Es empfiehlt sich also, vorerst einmal mit dem »something« zu beginnen, um von da zum »nothing« zu kommen. Was ist Seinfeld? Eine Sitcom um einen Stand-up-­Comedian namens Jerry Seinfeld (Jerry Seinfeld), der allein in einer nicht allzu großen Wohnung mit Wohnküche an der Upper West Side in New York lebt und seine Zeit vor allem mit drei nominell erwachsenen Personen verbringt: mit George Costanza, seinem besten Freund seit College-Tagen; mit Elaine Benes, mit der er einmal eine Beziehung hatte, jetzt aber einen kumpelhaften Umgang pflegt; und mit seinem Nachbarn Kramer, der die Wohnung von Jerry nicht als Privatsphäre respektiert, sondern als Erweiterung der eigenen, chaotisch strukturierten Lebensbereiche. Der master shot, das frontale visuelle Grundelement jeder Sitcom, besteht aus einer Aufnahme dieses Raums mit einer Küchenzeile rechts, einem (sehr wichtigen) Kühlschrank (»Snapple?« – »No, thanks«), einer Couch, einem ins Bad und ins Schlafzimmer führenden Flur und einer Tür mit Gegensprechanlage. Dass die Tür meistens in der Bildmitte ist, ist ungewöhnlich und verweist auf den eigentümlichen Charakter dieses Raums, der eben nicht einmal der Illusion von Privatheit dient, wie das in den traditionellen Sitcoms mit seitlichem Auftritt noch der Fall ist, die klassisch mit der Abwesenheit der vierten Wand operieren. Jerrys Wohnzimmer ist halböffentlich, und zwar nicht nur deswegen, weil Kramer niemals anklopft, bevor er eintritt, und weil Jerry dem Anschein der Serie nach kaum einmal allein zu Hause ist. Das Wohnzimmer ist ein im Grunde öffentlicher Raum auch deswegen, weil Seinfeld gerade darauf basiert, dass es keine »Geheimnisse des Alkovens« gibt, sondern alles in das Licht der Serie, des tabulosen Gesprächs und damit der gesellschaftlichen Verständigung geholt wird, und dass ständig jemand die Szene betritt. Das Wohnzimmer ist nicht der geschützte Bereich in der Innenwelt gegenüber dem zweiten master set in der Außenwelt, einem typischen New Yorker Café-Diner (Monk’s ist de facto ein Studioset, die Außenaufnahmen wurden an der 112. Straße Ecke Broadway gedreht), sondern eine Art Agora im Gegensatz zu der Koje im Café.

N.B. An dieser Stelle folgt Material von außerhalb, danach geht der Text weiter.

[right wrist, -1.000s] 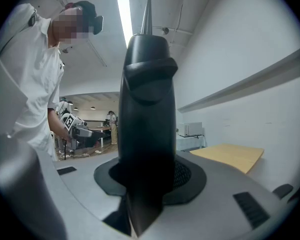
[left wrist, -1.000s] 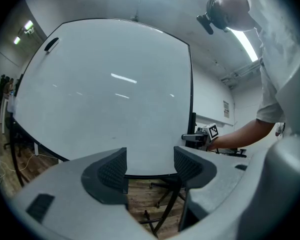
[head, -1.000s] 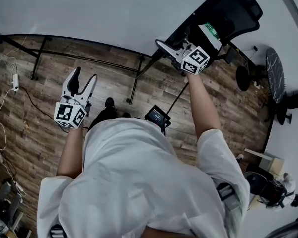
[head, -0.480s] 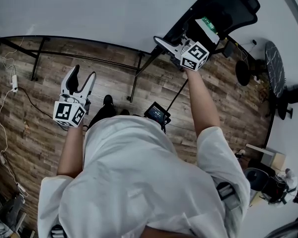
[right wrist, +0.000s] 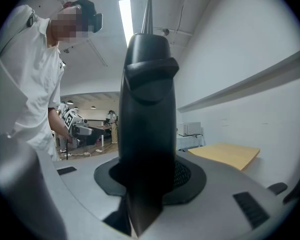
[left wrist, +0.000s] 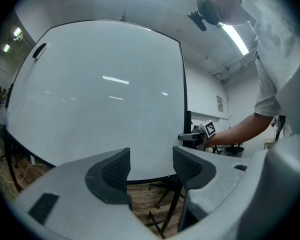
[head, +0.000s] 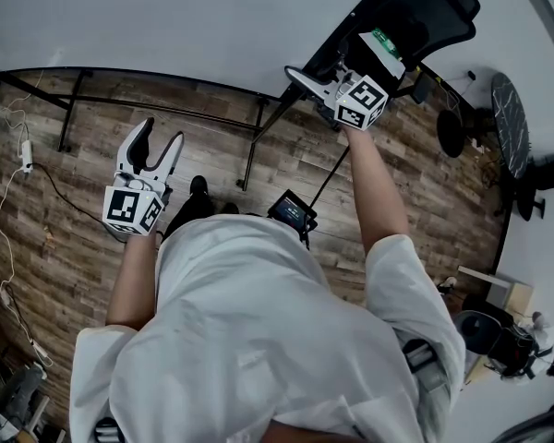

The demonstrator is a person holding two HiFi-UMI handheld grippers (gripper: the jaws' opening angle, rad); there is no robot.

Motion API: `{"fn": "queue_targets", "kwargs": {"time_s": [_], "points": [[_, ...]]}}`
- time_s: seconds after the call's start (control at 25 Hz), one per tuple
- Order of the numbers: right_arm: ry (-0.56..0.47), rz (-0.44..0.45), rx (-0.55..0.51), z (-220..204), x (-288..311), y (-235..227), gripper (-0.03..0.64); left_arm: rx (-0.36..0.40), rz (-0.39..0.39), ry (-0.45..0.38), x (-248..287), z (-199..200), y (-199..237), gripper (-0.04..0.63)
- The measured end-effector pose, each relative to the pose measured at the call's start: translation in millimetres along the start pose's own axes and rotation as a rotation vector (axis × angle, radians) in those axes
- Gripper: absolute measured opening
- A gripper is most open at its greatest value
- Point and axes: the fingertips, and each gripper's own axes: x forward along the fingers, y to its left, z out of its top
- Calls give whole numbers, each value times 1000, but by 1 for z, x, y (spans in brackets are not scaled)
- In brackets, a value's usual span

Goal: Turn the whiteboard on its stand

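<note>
The whiteboard [head: 166,17] is a big white panel with a black frame on a black stand [head: 255,146]. My right gripper [head: 298,77] is shut on its right side edge. In the right gripper view that black edge [right wrist: 147,109] stands upright between the pads of my right gripper [right wrist: 150,174]. My left gripper [head: 159,137] is open and empty in front of the board, apart from it. In the left gripper view the board's face [left wrist: 100,94] fills the scene beyond the open left gripper [left wrist: 150,166], and the right gripper [left wrist: 197,134] shows at the board's right edge.
A black office chair [head: 443,17] stands just behind the board's right end. Cables [head: 18,155] trail over the wooden floor at the left. Dark equipment [head: 511,123] is at the far right. A light wooden table [right wrist: 225,154] lies beyond the right gripper.
The right gripper has shifted a little up and left with the board's edge in it. The left gripper has drifted slightly right, toward the board, still open.
</note>
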Motion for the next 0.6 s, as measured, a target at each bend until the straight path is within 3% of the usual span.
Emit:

Die erste Folge von Seinfeld wurde 1989 ausgestrahlt, die letzte 1998, als Korpus liegen 180 Folgen aus neun Staffeln vor, die Serie ist aber bis heute im amerikanischen wie im internationalen Fernsehen höchst präsent und hat in der weltweiten Syndication nicht an Popularität verloren. Mit der vierten Staffel übernahm Seinfeld den wichtigsten Programmplatz, den es für eine Sitcom in den USA gibt: Donnerstag 21.00 auf dem Network NBC. Davor war an dieser Stelle Cheers (1982–1993) gelaufen, dessen Star Ted Danson dort einen Barkeeper in dem kleinen Universum einer Bar in Downtown Boston spielt. Für den zum Ressentiment neigenden, aber niemals länger in ein konkretes verfallenden George Costanza ist dieser Ted Danson eine ständige (unangemessene) Vergleichsgröße, er misst sich als subalterne fiktionale Figur am realen Starwert von Danson. Mit seinen beiläufigen Beziehungen und den »Kollegen als Familie« ging Cheers über klassische Sitcom-Modelle hinaus und öffnete das Format für neue Aspekte. Man könnte sogar sagen, dass die Figur von Norm in Cheers, der allabendlich seinen Stammplatz am Tresen besetzt und darüber hinaus wenig tut, außer gelegentlich eine Bemerkung zu machen, schon auf das »Nichts« vorausweist, um das es in Seinfeld geht. (Bezeichnenderweise trifft George in The Trip (SE 4.1) im Vorzimmer der Garderobe der Tonight Show, in der Jerry einen Auftritt hat, auf George Wendt, den Darsteller des Norm, und schlägt ihm eine Neuerung für Cheers vor: »enough with the bar already« – mit seinem zielsicherem Instinkt für das Falsche will er das Alleinstellungsmerkmal der Serie abschaffen.) Traditionell ist Seinfeld letztlich nur noch in Hinsicht auf das Format, es ist die Grundeinheit des »Sitcosmos«: Jede Folge hat um die 23 Minuten Länge und ist mit Werbeumgebung auf eine halbstündige Programmeinheit im Sendeschema hin konzipiert.